- Activity
In your copy of the data, omit the pictures and keep all else exactly as given.

--- Data segment Enclosed Below ---

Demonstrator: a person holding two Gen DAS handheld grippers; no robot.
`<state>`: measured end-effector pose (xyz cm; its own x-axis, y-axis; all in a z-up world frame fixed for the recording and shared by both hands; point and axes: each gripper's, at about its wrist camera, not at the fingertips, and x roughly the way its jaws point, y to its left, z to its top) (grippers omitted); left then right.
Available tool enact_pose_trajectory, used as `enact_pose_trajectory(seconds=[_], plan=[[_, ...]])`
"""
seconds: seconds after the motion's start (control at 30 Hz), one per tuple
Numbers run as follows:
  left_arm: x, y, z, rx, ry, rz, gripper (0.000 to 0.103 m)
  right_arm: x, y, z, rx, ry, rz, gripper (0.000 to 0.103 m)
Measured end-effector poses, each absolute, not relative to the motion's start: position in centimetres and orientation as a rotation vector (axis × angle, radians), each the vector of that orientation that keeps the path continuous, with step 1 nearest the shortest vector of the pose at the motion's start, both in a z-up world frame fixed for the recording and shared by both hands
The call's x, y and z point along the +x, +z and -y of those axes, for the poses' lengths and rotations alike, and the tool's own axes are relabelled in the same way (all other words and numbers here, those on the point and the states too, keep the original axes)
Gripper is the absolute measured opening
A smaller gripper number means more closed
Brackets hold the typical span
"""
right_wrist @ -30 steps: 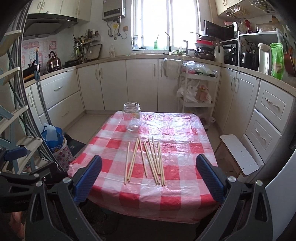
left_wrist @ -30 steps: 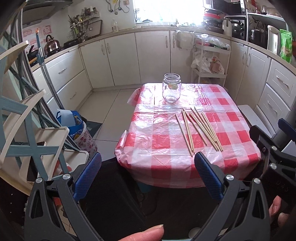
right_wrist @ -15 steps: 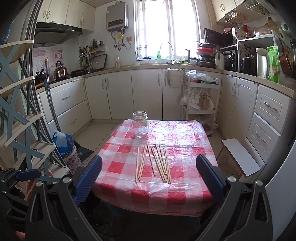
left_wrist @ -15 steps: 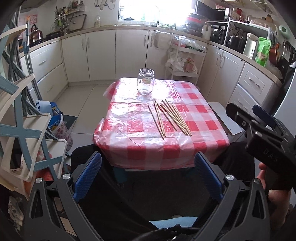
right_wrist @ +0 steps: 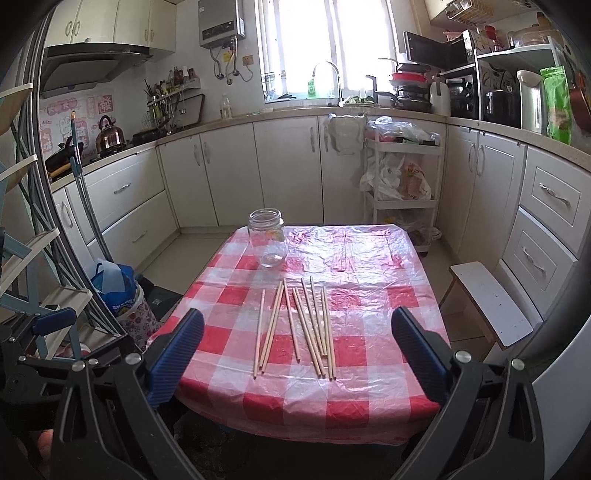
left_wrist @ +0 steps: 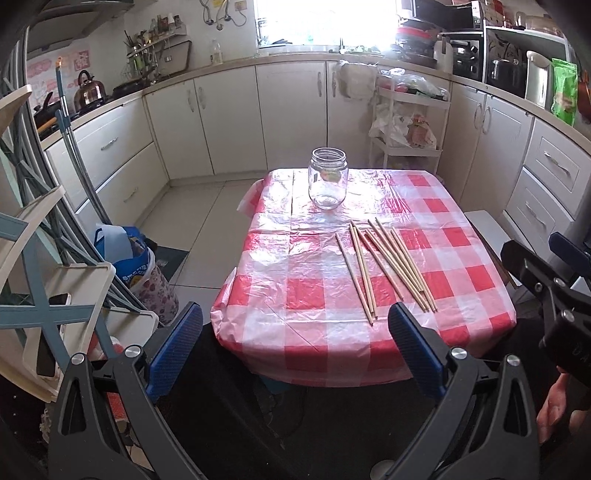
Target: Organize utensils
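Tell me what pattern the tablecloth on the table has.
Red and white checks, under a shiny plastic tablecloth; the right wrist view shows it best.

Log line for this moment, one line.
phase: pre-grasp | left gripper: open, empty | right gripper: open, empty | chopsticks: loose on table | glass jar: upright, empty

A kettle stands on the stove at the left, under a range hood. A water heater hangs on the wall beside the bright window. A white trolley holding plastic bags stands against the cabinets. A blue bag sits on the floor, and a white stool stands at the right.
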<state>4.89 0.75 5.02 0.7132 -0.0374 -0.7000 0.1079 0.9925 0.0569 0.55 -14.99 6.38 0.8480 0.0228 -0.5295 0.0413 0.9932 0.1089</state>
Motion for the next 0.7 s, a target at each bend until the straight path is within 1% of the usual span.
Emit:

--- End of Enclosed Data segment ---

- Output
Demonstrator: a person holding two Gen DAS handheld grippers; no robot.
`<state>`: measured end-effector pose (xyz cm; its own x-axis, y-axis; all in a z-up world frame fixed for the recording and shared by both hands; point and axes: each gripper's, at about its wrist camera, not at the fingertips, and x roughly the way its jaws point, y to its left, z to its top) (grippers omitted); left then right.
Available tool enact_pose_trajectory, used as `enact_pose_trajectory(seconds=[_], plan=[[_, ...]])`
"""
seconds: seconds after the motion's start (control at 30 Hz), one per tuple
Numbers run as follows:
  left_arm: x, y, z, rx, ry, rz, gripper (0.000 to 0.103 m)
  right_arm: x, y, z, rx, ry, rz, gripper (0.000 to 0.103 m)
Measured end-effector poses, each absolute, not relative to the motion's start: position in centimetres and orientation as a rotation vector (axis × angle, radians), each the vector of that orientation that keeps the path continuous, with step 1 nearest the shortest vector of the pose at the motion's start, both in a z-up world frame fixed for the recording and shared by both hands
The call's x, y and z point along the +x, +z and -y of those axes, for the poses' lengths and rotations alike, and the tool's own axes are relabelled in the same way (all other words and numbers here, those on the point and the states too, keep the original axes)
Gripper is the absolute measured opening
A smaller gripper number means more closed
Brackets hold the typical span
"""
right_wrist @ -30 steps: 
left_wrist @ -30 steps: 
right_wrist @ -15 steps: 
left_wrist @ -15 steps: 
right_wrist @ +0 steps: 
left_wrist @ +0 steps: 
Target: Organize utensils
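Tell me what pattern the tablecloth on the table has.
Red and white checks, under a shiny plastic tablecloth; the right wrist view shows it best.

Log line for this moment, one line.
phase: pre-grasp | left gripper: open, empty | right gripper: open, empty | chopsticks: loose on table | glass jar: upright, empty

A kettle stands on the stove at the left, under a range hood. A water heater hangs on the wall beside the bright window. A white trolley holding plastic bags stands against the cabinets. A blue bag sits on the floor, and a white stool stands at the right.
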<state>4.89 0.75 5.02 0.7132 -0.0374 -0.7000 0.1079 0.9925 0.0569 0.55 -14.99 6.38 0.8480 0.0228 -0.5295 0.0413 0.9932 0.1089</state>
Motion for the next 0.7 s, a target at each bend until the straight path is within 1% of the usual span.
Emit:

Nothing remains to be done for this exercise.